Adi, herzlichen Glückwunsch zum Geburtstag! Wie fühlst du dich erstmals mit der Fünf davor?
Vielen Dank! Nicht großartig verändert, außer eben mit dem Unterschied, dass zehn Jahre lang eine Vier am Anfang gestanden hatte. Im Rahmen dessen nun hier im Museum der Eintracht zu stehen, ist in jedem Fall etwas Besonderes. Losgelöst von Zahlen fühle ich mich weiterhin jung, das ist das Entscheidende. Das hängt auch damit zusammen, dass ich tagtäglich mit jungen Leuten zu tun habe und mir die Arbeit bei der Eintracht große Freude bereitet.

Wie blickst du auf dein bisheriges Leben zurück?
Auch wenn man sich an die ersten Jahre naturgemäß weniger erinnert, habe ich insgesamt eine tolle Kindheit, Jugend und auch ein schönes Fußballerleben verbracht. Mit 38, 39 Jahren bin ich ins Trainergeschäft eingestiegen. Und wenn ich die vergangenen zehn Jahre für sich betrachte, habe ich auch als Trainer einen erfolgreichen Weg eingeschlagen, der mich bis heute zu einem Bundesligisten und Traditionsverein wie der Eintracht geführt hat.

War dir schon immer klar, dass du beruflich im Fußball landen würdest?
Ich denke schon. Bereits als Kind bin ich mehr dem Fußball als den Frauen hinterhergelaufen (lacht). Es hat sich relativ schnell abgezeichnet, dass ich mein Hobby zum Beruf machen könnte. Mit acht, neun Jahren habe ich in der Schule einen Aufsatz darüber geschrieben, dass mein Traumberuf Fußballer ist. Meine Lehrerin hat dann gemeint, das wäre kein Beruf. Aber ich war anderer Meinung, habe mir das in den Kopf gesetzt und Gott sei Dank auch in die Tat umsetzen können.
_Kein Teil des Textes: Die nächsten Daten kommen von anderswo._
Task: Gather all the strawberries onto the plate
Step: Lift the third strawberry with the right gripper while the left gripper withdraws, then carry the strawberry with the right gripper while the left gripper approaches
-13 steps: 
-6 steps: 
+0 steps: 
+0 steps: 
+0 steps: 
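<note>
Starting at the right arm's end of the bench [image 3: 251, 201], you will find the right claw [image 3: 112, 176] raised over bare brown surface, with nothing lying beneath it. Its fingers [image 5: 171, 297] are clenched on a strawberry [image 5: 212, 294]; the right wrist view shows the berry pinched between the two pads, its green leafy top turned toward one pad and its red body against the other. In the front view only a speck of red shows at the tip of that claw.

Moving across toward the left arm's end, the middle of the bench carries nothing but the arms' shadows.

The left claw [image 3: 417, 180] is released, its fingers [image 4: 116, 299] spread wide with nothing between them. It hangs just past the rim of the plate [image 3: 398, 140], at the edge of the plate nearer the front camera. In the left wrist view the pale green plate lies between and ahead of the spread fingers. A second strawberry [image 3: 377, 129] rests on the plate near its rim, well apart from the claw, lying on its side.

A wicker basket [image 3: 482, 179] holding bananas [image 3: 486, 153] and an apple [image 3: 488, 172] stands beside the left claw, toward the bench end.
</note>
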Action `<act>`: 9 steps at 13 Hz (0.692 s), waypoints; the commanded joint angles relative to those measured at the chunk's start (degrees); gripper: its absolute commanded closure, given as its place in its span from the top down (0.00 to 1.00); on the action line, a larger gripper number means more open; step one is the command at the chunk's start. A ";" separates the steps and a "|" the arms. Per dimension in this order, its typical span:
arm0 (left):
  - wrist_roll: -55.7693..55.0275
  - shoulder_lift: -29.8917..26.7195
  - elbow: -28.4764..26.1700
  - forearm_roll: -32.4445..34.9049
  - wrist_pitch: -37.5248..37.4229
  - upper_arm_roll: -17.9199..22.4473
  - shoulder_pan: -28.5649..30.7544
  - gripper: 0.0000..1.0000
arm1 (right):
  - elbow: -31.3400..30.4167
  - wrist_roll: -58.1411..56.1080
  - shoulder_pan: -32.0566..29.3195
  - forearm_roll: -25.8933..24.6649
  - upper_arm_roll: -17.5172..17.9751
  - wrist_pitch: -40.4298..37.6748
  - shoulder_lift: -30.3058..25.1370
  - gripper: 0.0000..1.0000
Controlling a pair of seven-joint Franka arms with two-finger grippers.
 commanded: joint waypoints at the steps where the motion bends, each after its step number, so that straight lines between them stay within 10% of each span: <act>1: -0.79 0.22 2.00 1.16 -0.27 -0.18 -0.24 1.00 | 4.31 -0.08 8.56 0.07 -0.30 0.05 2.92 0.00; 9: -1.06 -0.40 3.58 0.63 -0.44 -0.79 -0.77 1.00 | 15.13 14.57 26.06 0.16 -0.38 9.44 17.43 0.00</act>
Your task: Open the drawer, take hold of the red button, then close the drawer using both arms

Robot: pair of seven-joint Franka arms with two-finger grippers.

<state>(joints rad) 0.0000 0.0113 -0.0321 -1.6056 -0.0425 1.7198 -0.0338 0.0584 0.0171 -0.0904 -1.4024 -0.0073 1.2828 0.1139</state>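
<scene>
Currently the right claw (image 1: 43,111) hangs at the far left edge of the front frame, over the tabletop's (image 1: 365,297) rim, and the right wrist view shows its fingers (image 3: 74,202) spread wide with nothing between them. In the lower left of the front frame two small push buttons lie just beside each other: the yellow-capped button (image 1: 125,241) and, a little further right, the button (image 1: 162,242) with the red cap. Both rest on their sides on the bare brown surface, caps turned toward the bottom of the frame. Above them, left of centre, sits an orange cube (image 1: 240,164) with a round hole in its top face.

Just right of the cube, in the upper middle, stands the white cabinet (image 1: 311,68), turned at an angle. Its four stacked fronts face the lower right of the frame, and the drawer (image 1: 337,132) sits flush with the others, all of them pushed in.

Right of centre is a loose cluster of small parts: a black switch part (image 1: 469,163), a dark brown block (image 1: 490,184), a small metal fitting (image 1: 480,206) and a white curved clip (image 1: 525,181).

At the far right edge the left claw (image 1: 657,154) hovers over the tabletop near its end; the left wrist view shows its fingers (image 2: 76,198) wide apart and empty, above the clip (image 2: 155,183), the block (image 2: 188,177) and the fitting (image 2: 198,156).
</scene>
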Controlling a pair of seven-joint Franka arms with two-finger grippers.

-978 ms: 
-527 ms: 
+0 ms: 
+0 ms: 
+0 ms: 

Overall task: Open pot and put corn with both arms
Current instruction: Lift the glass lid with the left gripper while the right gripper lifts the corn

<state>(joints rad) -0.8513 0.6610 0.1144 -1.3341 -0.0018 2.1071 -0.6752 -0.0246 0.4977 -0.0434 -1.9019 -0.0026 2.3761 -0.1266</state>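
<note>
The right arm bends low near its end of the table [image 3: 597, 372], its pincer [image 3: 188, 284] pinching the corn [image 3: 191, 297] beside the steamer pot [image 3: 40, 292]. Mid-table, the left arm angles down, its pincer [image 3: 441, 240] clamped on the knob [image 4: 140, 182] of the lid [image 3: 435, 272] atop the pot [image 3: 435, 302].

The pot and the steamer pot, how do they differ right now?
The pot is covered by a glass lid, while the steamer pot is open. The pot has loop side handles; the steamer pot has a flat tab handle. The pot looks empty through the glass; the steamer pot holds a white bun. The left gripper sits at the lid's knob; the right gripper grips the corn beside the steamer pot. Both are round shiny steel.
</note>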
Wie verbringst du deinen Ehrentag?
Das Wichtigste ist mir, mit der Mannschaft und dem Staff zusammen zu sein. Deswegen habe ich zwei Trainingseinheiten angesetzt. Abends werde ich mit meiner Tochter, die zu Besuch ist, etwas Essen gehen. Am Mittwoch werde ich die Mannschaft nach dem Vormittagstraining zum Mittagessen einladen.

Was wünschst du dir für das neue Lebensjahr?
Am meisten wünsche ich mir natürliche Werte wie Gesundheit und auch eine gewisse Zufriedenheit damit, meinen Traumberuf bei einem wirklich tollen Verein ausüben zu dürfen. An oberster Stelle steht aber wie gesagt die Gesundheit und ich hoffe, dass es mir noch lange sehr, sehr gut geht und ich weiter so viel Freude im täglichen Umgang und Austausch mit den Menschen finde. Die natürlichen Werte sind mir wichtiger als die materiellen.

Du bist seit 32 Jahren im Profigeschäft tätig. Was empfiehlst du jungen Leuten, die noch am Beginn ihrer Karriere stehen?
Der Konkurrenzkampf ist heute sicher nicht einfacher geworden. Andererseits wird man mittlerweile überall gesehen. Zu meiner Zeit war es schwieriger, entdeckt zu werden. Heute ist das Scouting wesentlich großflächiger und findet bereits in den Nachwuchsleistungszentren statt. Nichtsdestotrotz benötigt jeder Spieler die richtige Einstellung, den unbedingten Willen, mehr zu tun als die anderen. An diesen Grundtugenden hat sich nichts geändert.